18Mais ses souffrances ne se calmèrent pas, car le juste jugement de Dieu était venu sur lui ; c’est alors que, voyant son état désespéré, il écrivit aux Juifs la lettre ci-dessous transcrite, ayant la forme d’une supplication, et conçue en ces termes :

19“Aux Juifs, ses excellents citoyens, le roi et général Antiochus : Salut, santé et bonheur parfaits ! 20Si vous vous portez bien, ainsi que vos enfants, si vos affaires vont selon vos désirs, j’en rends à Dieu les plus grandes gloires, mettant mon espoir dans le ciel. 21Pour moi, je suis étendu sur un lit, sans force, me rappelant avec amour les marques d’honneur et de bienveillance que j’ai reçues de vous.
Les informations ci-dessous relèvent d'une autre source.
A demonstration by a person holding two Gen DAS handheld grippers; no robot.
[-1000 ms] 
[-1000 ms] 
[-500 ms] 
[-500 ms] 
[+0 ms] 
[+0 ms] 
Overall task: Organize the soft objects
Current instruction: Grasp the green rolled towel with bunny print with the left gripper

“A mon retour des contrées de la Perse, étant tombé dans une maladie cruelle, j’ai jugé nécessaire de m’occuper du bien-être de tous. 22Ce n’est pas que je désespère de moi ; j’ai au contraire une grande confiance de guérir de cette maladie. 23Mais considérant que mon père, quand il porta ses armes dans les hautes provinces, désigna son futur successeur, 24afin que, en cas d’un malheur inattendu ou de bruits fâcheux, ceux du royaume, sachant à qui les affaires étaient remises, ne fussent pas troublés ; 25songeant en outre que les monarques limitrophes et des princes voisins de mes États épient les circonstances et attendent ce qui arrivera, j’ai désigné pour roi mon fils Antiochus que, plus d’une fois, lorsque j’ai parcouru mes provinces supérieures, j’ai confié à la plupart d’entre vous en vous le recommandant, et je lui ai écrit la lettre transcrite ci-dessous[3]. 26Je vous demande donc et vous prie de vous souvenir de mes bienfaits, tant généraux que particuliers, et de conserver chacun la bienveillance que vous avez pour moi et pour mon fils. 27Car je suis persuadé que, plein de douceur et d’humanité,

  1. 5. Horrible à voir, litt. invisible, comme traduit la Vulg., ce qui peut signifier une maladie intérieure (tristesse, mélancolie mortelle, I Mach. vi, 8), ou encore une maladie affreuse, litt. non visible, dont il n’est pas possible de supporter la vue.
  2. 17. Devenir Juif : c’est-à-dire prosélyte.
  3. 25. La lettre transcrite ci-dessous : cette lettre, qui se trouvait probablement dans l’ouvrage de Jason (ii, 24), l’abréviateur ne nous l’a pas donnée.